- **TASK DESCRIPTION**
From the line with "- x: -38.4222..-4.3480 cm" to the line with "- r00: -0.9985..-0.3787", retype every line exactly, including those two, and leave out the rest of the data below.

[Saved entries]

*-*-*

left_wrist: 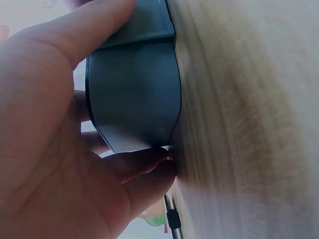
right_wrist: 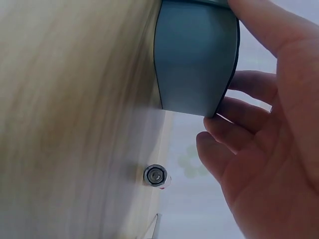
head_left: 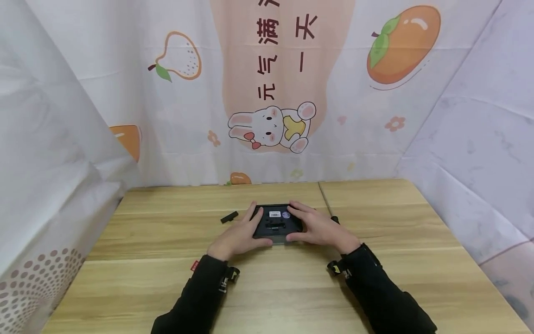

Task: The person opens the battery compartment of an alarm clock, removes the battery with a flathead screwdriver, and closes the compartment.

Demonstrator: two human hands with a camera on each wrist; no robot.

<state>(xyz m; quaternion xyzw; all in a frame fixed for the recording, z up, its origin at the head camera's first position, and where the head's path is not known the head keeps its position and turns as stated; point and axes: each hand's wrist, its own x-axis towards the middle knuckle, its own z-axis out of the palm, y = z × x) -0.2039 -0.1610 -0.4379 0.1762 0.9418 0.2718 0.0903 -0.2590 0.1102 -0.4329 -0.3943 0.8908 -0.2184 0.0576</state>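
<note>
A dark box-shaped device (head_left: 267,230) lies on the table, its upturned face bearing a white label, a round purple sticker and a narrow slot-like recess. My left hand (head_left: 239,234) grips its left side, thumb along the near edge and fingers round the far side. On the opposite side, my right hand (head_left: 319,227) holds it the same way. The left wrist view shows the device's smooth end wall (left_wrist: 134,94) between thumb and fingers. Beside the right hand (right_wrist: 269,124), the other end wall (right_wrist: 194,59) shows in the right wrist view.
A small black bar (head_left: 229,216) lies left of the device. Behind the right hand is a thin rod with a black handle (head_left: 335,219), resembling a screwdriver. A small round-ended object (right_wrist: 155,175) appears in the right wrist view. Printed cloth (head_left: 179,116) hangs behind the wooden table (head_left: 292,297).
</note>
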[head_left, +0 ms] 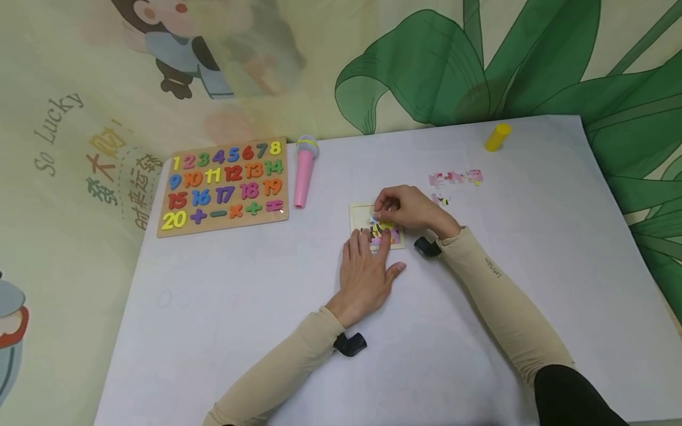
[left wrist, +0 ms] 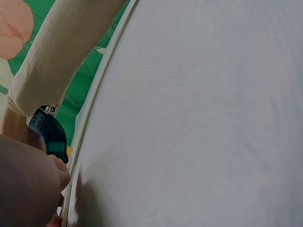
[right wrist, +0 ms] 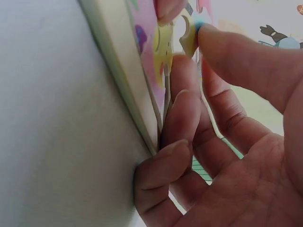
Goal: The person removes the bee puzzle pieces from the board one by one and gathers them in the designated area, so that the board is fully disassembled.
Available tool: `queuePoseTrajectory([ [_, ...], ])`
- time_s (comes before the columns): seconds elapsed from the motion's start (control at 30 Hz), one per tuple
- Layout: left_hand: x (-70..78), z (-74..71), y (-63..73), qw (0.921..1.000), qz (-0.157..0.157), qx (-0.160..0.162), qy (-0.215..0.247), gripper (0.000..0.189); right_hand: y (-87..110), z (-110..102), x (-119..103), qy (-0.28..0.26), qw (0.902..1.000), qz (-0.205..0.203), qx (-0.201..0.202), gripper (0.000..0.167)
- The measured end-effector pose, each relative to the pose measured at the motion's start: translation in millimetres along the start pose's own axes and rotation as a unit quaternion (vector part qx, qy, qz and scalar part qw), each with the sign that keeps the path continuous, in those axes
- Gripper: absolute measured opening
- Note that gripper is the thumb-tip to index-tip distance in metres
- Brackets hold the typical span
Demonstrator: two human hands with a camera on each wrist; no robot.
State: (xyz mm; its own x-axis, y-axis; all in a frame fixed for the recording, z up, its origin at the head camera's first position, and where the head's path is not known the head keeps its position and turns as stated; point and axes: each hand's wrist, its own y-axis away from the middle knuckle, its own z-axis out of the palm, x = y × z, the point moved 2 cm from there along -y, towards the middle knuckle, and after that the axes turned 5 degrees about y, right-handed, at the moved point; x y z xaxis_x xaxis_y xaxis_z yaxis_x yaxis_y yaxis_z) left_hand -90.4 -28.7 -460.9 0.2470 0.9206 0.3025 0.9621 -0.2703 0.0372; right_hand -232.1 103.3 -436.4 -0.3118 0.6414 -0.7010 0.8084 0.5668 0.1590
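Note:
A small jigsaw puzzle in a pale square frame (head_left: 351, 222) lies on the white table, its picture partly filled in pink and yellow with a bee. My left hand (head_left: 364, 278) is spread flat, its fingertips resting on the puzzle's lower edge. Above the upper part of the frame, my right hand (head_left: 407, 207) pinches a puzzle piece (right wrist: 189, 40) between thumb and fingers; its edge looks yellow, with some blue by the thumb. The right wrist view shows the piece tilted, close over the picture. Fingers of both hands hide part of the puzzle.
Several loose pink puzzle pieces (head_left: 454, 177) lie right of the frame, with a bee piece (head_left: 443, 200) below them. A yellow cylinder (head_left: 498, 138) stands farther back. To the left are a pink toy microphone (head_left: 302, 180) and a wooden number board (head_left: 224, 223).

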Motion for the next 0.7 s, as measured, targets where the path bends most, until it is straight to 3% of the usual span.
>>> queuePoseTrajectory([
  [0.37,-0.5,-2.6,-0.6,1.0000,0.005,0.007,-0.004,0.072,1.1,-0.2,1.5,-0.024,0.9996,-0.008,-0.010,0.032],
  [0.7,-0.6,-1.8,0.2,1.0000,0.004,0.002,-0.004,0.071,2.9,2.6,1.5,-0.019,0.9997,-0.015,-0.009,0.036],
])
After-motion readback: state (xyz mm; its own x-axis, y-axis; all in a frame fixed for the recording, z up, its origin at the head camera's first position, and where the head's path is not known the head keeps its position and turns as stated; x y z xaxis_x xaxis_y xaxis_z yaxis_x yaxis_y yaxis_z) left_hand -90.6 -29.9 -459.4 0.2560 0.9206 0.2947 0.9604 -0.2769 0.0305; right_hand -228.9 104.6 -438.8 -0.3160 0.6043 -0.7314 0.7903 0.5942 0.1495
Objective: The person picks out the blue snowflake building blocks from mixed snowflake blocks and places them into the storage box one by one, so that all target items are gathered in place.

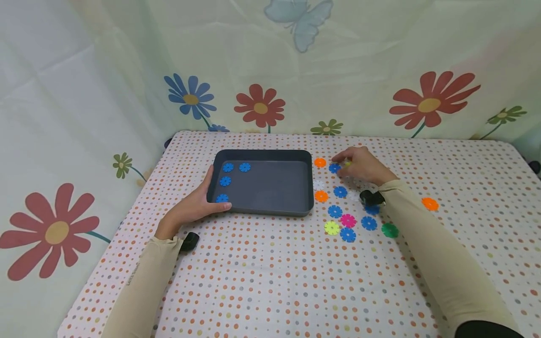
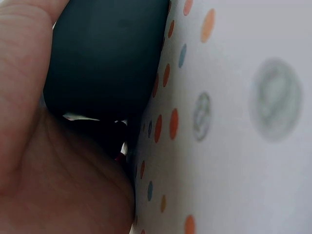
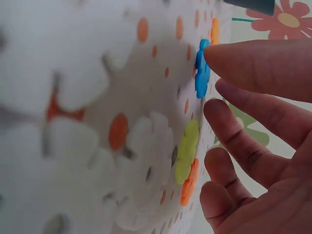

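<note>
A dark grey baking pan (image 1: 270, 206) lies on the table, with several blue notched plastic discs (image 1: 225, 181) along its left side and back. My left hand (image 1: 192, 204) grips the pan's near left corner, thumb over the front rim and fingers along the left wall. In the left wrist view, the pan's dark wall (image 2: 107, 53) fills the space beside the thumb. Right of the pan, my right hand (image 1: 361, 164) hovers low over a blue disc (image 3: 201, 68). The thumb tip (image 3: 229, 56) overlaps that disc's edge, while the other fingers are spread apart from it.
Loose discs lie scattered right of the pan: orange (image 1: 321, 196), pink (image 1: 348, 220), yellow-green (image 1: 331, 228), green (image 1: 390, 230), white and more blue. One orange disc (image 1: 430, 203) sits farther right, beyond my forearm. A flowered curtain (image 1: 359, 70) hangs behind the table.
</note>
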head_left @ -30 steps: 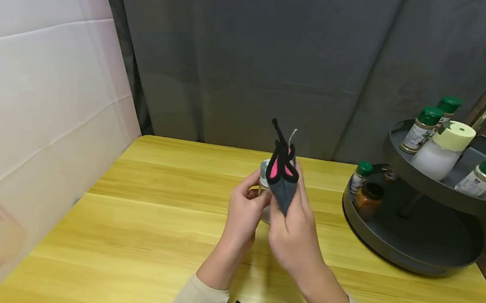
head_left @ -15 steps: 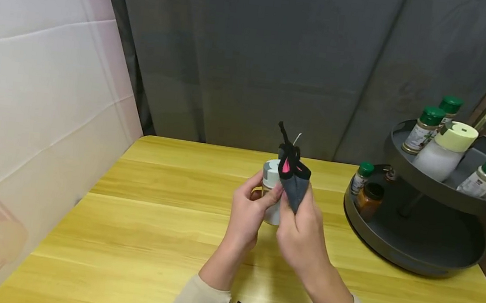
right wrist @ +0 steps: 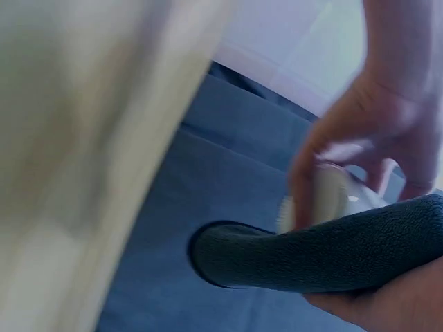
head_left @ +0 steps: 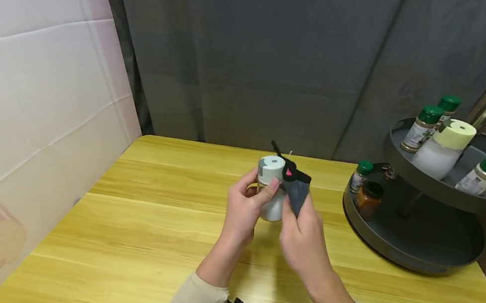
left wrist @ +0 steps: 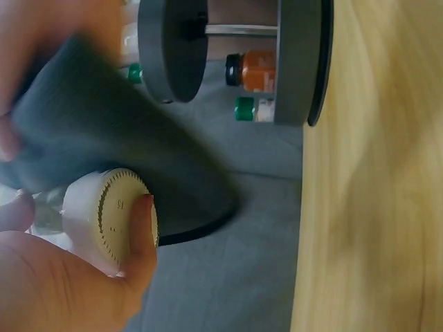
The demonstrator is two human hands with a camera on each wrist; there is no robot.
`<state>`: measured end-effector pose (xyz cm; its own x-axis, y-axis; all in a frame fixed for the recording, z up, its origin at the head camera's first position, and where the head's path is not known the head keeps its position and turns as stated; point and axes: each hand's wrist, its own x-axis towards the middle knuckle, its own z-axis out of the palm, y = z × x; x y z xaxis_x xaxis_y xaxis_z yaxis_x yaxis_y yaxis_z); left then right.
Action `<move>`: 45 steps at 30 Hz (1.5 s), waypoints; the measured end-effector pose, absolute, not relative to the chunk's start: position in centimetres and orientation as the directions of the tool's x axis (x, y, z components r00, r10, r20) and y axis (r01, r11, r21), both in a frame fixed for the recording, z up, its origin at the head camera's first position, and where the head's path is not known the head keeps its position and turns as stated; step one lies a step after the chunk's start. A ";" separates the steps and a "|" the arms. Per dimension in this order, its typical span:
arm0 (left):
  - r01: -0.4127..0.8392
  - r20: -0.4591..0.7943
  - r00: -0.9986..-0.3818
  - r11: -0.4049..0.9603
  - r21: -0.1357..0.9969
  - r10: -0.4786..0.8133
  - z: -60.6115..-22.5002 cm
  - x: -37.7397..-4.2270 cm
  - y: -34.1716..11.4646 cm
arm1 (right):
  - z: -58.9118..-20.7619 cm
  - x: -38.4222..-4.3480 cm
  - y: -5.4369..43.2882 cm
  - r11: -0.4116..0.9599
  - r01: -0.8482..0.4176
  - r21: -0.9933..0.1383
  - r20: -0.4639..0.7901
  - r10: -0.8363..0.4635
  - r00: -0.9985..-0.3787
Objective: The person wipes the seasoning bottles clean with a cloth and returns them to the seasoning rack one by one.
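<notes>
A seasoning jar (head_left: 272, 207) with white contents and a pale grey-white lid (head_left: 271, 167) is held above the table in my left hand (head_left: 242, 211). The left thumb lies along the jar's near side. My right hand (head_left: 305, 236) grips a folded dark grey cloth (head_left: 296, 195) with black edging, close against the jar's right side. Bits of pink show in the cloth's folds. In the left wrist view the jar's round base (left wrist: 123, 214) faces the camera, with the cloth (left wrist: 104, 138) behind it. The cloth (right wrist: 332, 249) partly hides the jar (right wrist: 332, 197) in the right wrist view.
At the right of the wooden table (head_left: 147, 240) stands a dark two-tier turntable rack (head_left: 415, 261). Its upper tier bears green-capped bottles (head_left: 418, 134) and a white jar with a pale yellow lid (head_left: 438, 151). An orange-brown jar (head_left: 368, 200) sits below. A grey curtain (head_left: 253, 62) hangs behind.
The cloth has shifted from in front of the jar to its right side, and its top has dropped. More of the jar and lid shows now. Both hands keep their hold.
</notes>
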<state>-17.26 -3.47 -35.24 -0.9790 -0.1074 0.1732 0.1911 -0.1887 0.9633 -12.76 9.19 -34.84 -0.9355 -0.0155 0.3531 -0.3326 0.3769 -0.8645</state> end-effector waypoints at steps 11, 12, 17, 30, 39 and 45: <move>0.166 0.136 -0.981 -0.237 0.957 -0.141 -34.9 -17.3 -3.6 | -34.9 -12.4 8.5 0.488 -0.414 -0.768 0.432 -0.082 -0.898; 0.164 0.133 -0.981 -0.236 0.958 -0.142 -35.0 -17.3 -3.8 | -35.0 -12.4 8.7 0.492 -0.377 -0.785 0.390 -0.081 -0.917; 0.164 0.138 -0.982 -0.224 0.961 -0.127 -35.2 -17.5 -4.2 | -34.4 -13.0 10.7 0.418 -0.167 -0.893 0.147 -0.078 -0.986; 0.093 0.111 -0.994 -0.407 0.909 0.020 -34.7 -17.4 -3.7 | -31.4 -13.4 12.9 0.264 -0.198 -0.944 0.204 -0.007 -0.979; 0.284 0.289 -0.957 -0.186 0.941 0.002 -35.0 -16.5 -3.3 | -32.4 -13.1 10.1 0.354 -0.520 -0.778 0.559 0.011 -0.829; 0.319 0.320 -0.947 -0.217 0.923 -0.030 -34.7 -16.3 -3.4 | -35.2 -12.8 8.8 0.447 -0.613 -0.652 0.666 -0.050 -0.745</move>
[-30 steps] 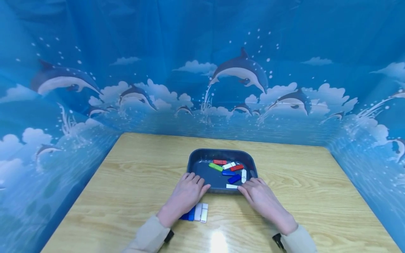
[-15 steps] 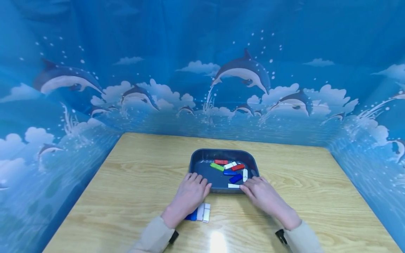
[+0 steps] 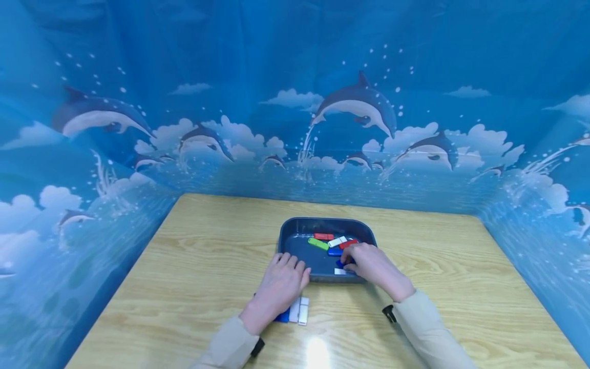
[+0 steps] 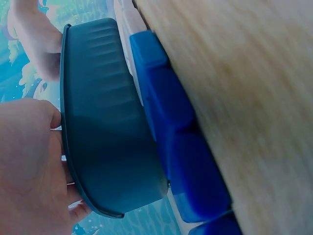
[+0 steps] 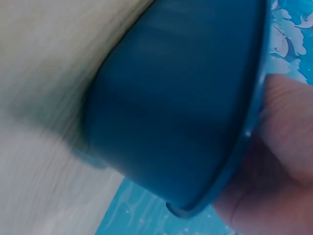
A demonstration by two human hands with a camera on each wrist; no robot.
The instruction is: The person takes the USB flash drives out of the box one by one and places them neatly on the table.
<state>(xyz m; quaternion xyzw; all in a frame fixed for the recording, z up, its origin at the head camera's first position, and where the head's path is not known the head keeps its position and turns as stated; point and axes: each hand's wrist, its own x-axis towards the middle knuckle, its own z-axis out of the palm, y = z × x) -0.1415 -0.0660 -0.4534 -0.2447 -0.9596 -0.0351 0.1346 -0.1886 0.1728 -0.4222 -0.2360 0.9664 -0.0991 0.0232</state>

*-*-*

- **RESULT OF THIS EXERCISE**
  - x: -38.4222..-4.3480 cm
  - y: -5.4369..43.2882 cm
  - r11: -0.4116..0.9599
  - r01: -0.8482..0.4176
  - r21: -0.9933..0.1383
  - r20: -0.4639..0.7901
  - r10: -0.8363..0.4635
  - r00: -0.9985..-0.3787

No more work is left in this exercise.